In spite of this, the meetings were a success in many ways. They helped us develop the relationships that are so vital to a co-ordinated community response. And they paved the way for the development of some of the early Maracs in England and Wales. But they didn’t do enough to manage the risk (“worry” or “concern” as we called it then) that families were facing.

Before the Dash risk checklist

As an Idva service, we used to think – there has to be a better way. We started looking at the common features of the 20 cases we were most worried about. What we found was no surprise – escalating violence, extreme control and coercion, weapons being used, substance misuse and sexual abuse. Pregnancy and having children were factors too, as well as threats to harm them. Armed with this evidence, we could finally begin to show the operations group exactly why we were so worried about a case.
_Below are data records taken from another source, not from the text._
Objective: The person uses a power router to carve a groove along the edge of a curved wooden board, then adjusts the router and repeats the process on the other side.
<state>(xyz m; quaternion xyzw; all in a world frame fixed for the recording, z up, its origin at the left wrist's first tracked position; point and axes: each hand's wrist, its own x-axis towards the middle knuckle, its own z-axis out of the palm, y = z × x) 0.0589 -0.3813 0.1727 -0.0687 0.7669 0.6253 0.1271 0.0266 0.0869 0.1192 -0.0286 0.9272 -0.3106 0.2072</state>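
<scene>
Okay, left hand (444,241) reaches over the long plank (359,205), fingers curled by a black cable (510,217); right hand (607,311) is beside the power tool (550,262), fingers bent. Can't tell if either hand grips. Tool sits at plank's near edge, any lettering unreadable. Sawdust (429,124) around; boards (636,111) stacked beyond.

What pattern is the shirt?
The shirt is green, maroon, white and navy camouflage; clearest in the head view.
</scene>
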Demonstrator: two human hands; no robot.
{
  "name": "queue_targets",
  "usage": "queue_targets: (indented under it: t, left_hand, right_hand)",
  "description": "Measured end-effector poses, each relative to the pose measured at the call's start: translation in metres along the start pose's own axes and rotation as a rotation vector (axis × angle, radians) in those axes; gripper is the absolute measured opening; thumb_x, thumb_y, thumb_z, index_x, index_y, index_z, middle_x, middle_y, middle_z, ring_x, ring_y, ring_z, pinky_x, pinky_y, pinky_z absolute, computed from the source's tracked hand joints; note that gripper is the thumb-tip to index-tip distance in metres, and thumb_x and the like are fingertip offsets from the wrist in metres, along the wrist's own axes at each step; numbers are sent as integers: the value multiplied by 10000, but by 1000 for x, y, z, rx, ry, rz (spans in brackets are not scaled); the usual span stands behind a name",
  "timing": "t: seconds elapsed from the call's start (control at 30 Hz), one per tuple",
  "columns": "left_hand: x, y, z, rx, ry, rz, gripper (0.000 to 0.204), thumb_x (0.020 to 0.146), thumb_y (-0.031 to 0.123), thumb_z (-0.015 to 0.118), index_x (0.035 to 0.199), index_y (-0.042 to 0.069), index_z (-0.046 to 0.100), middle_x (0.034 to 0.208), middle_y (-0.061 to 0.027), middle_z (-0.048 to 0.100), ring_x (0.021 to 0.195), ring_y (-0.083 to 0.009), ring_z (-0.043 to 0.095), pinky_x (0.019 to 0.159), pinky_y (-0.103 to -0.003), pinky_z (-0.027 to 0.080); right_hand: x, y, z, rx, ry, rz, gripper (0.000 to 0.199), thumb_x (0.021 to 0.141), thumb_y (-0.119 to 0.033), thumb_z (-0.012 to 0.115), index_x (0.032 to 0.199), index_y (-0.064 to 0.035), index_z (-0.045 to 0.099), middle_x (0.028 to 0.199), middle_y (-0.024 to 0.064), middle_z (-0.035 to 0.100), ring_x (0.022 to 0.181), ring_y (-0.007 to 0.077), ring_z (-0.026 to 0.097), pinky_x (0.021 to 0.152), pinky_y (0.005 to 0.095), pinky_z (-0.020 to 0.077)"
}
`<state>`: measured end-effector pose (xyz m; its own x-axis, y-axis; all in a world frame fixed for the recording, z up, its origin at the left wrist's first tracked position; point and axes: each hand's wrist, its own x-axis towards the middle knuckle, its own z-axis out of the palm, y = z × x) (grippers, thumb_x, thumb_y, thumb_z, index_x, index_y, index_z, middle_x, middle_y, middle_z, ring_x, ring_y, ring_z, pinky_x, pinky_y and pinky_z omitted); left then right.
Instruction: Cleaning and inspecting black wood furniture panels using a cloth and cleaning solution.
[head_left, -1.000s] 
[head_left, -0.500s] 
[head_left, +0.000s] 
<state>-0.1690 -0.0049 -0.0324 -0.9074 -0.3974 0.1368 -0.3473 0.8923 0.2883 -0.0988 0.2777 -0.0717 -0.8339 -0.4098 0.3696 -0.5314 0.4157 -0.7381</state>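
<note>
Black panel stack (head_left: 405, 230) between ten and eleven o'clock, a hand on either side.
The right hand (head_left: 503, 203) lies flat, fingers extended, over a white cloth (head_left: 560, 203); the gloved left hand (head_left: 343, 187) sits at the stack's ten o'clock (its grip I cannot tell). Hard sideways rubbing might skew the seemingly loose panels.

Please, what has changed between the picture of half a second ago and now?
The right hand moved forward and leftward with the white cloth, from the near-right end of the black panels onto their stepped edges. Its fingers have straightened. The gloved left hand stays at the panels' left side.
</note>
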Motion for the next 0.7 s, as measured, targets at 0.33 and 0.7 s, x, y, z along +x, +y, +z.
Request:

But our system was still a million miles from the robust and evidence-based approach to risk assessment that we have today. A couple of years later, I was lucky enough to be involved in the pilot of the early versions of the Dash risk checklist. It was staggering to see the change. Having this tool gave us the power (yes, power) to require agencies to act to reduce risk and improve safety. The professionals we’d struggled to engage in the past were finally sitting up and taking notice.

The road ahead

These days, as manager of SafeLives’ Marac development programme, I’m more than aware of how Marac has, to some extent, become a victim of its own success. Some areas have done such a thorough job of training professionals on risk and how to refer to Marac that they’re seeing more cases than they can manage. The number of cases being heard nationally went up by 13,000 in the last year, and it’s not uncommon for some Maracs to hear upwards of 40 cases every fortnight. Often, they simply don’t have the resources or the capacity to cope.

Over the coming months, Cardiff University’s Dr Amanda Robinson is collaborating with the What Works Centre for Crime Reduction to evaluate the Dash risk checklist and its use by the police. But if we’re to tackle the issues Maracs are facing, we need to spend time thinking not just about risk identification, but about risk thresholds too.

We’ve already begun to develop the SafeLives knowledge hub  – a single port of call for any professional looking for the best advice about how to respond to a domestic abuse, and how to run an effective multi-agency response, including forums like Marac and Mash. We’re also working with local areas to develop and pilot a One Front Door approach – ensuring families can be identified and referred to the right support more quickly, reducing the burden on Maracs. Like many of the interventions we use today, this is something that will take time to get right. But, as I know from my own experience, if it’s worth doing something, it’s worth doing properly.

I would never want go back to a time when the Dash didn’t exist. Back to a “first come, first served” system, or to case management discussions which just talked about “worry” and “concern”. This tool has unlocked the multi-agency response, and means we can make lasting change for the highest risk victims of domestic abuse and their families. It’s just one of the many steps to developing a stronger response to domestic abuse – so that one day, every family will get safe and stay safe.